◆ AIM OF THE TASK: For this exercise, transcribe every line of the material exactly and skip the pictures.

◆ DATA PROVIDED:
* * *

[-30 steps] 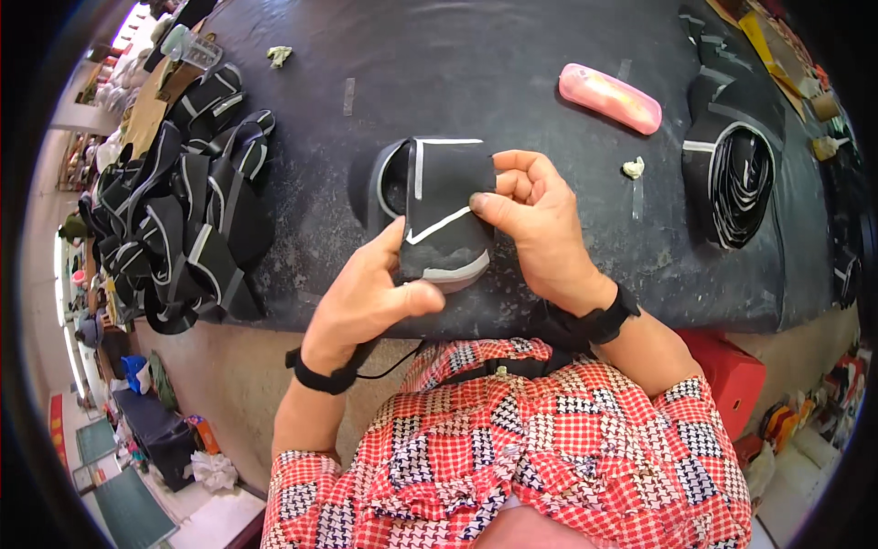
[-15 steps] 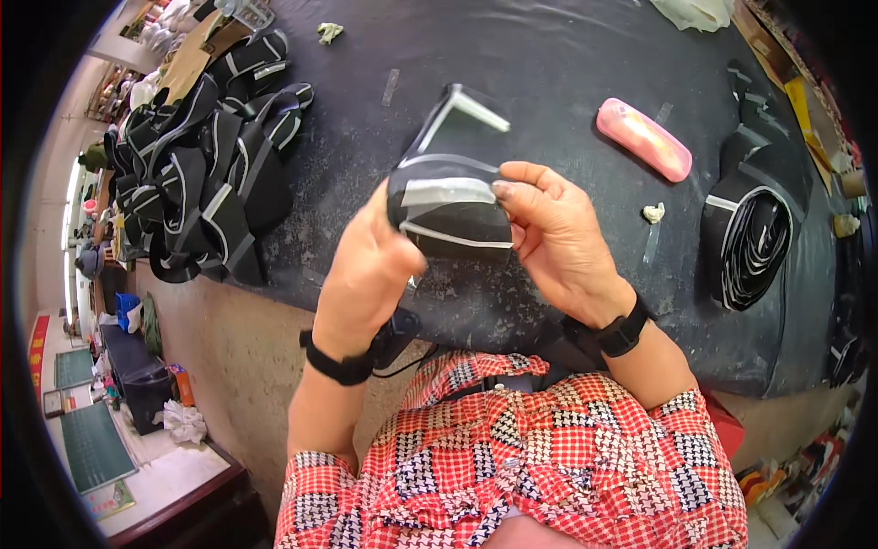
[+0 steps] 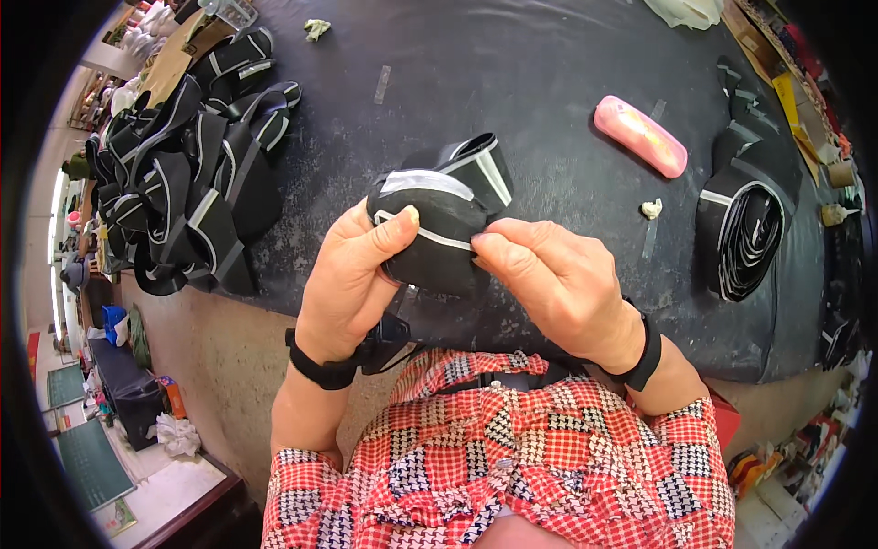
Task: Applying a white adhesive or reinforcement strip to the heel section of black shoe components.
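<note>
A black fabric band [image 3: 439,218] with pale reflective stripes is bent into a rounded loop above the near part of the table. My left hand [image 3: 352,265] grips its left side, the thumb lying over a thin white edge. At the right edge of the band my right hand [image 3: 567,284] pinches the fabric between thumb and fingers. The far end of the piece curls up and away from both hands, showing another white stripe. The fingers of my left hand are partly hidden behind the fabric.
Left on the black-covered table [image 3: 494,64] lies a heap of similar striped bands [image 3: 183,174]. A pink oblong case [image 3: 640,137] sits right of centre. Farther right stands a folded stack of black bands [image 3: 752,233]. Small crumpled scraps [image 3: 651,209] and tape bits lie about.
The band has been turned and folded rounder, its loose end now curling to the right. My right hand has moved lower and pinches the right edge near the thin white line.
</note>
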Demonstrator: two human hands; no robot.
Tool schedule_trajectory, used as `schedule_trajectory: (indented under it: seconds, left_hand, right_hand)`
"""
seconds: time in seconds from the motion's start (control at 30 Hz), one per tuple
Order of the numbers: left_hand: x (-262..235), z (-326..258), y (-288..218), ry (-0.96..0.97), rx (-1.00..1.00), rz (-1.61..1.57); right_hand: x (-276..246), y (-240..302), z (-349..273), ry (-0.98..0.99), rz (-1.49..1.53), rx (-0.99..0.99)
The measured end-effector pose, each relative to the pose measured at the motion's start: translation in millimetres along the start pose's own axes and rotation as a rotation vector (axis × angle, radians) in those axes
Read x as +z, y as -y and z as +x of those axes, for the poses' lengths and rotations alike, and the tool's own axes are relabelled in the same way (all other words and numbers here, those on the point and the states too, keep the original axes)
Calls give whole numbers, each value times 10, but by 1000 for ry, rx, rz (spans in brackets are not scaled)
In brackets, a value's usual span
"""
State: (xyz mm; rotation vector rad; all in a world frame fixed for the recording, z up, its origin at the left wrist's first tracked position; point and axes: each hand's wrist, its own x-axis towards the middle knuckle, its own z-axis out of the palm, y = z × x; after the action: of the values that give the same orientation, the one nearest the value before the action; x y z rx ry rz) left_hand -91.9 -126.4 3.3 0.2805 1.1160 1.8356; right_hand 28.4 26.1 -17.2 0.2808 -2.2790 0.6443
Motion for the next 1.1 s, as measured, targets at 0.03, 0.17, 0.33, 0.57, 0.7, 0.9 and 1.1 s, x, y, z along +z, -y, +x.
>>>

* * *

◆ EXERCISE OUTPUT:
[-30 steps] 
[-15 steps] 
[+0 steps] 
Task: Applying a white adhesive or reinforcement strip to the heel section of black shoe components.
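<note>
A black fabric band [image 3: 439,218] with pale reflective stripes is bent into a rounded loop above the near part of the table. My left hand [image 3: 352,265] grips its left side, the thumb lying over a thin white edge. At the right edge of the band my right hand [image 3: 567,284] pinches the fabric between thumb and fingers. The far end of the piece curls up and away from both hands, showing another white stripe. The fingers of my left hand are partly hidden behind the fabric.
Left on the black-covered table [image 3: 494,64] lies a heap of similar striped bands [image 3: 183,174]. A pink oblong case [image 3: 640,137] sits right of centre. Farther right stands a folded stack of black bands [image 3: 752,233]. Small crumpled scraps [image 3: 651,209] and tape bits lie about.
The band has been turned and folded rounder, its loose end now curling to the right. My right hand has moved lower and pinches the right edge near the thin white line.
</note>
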Demonstrator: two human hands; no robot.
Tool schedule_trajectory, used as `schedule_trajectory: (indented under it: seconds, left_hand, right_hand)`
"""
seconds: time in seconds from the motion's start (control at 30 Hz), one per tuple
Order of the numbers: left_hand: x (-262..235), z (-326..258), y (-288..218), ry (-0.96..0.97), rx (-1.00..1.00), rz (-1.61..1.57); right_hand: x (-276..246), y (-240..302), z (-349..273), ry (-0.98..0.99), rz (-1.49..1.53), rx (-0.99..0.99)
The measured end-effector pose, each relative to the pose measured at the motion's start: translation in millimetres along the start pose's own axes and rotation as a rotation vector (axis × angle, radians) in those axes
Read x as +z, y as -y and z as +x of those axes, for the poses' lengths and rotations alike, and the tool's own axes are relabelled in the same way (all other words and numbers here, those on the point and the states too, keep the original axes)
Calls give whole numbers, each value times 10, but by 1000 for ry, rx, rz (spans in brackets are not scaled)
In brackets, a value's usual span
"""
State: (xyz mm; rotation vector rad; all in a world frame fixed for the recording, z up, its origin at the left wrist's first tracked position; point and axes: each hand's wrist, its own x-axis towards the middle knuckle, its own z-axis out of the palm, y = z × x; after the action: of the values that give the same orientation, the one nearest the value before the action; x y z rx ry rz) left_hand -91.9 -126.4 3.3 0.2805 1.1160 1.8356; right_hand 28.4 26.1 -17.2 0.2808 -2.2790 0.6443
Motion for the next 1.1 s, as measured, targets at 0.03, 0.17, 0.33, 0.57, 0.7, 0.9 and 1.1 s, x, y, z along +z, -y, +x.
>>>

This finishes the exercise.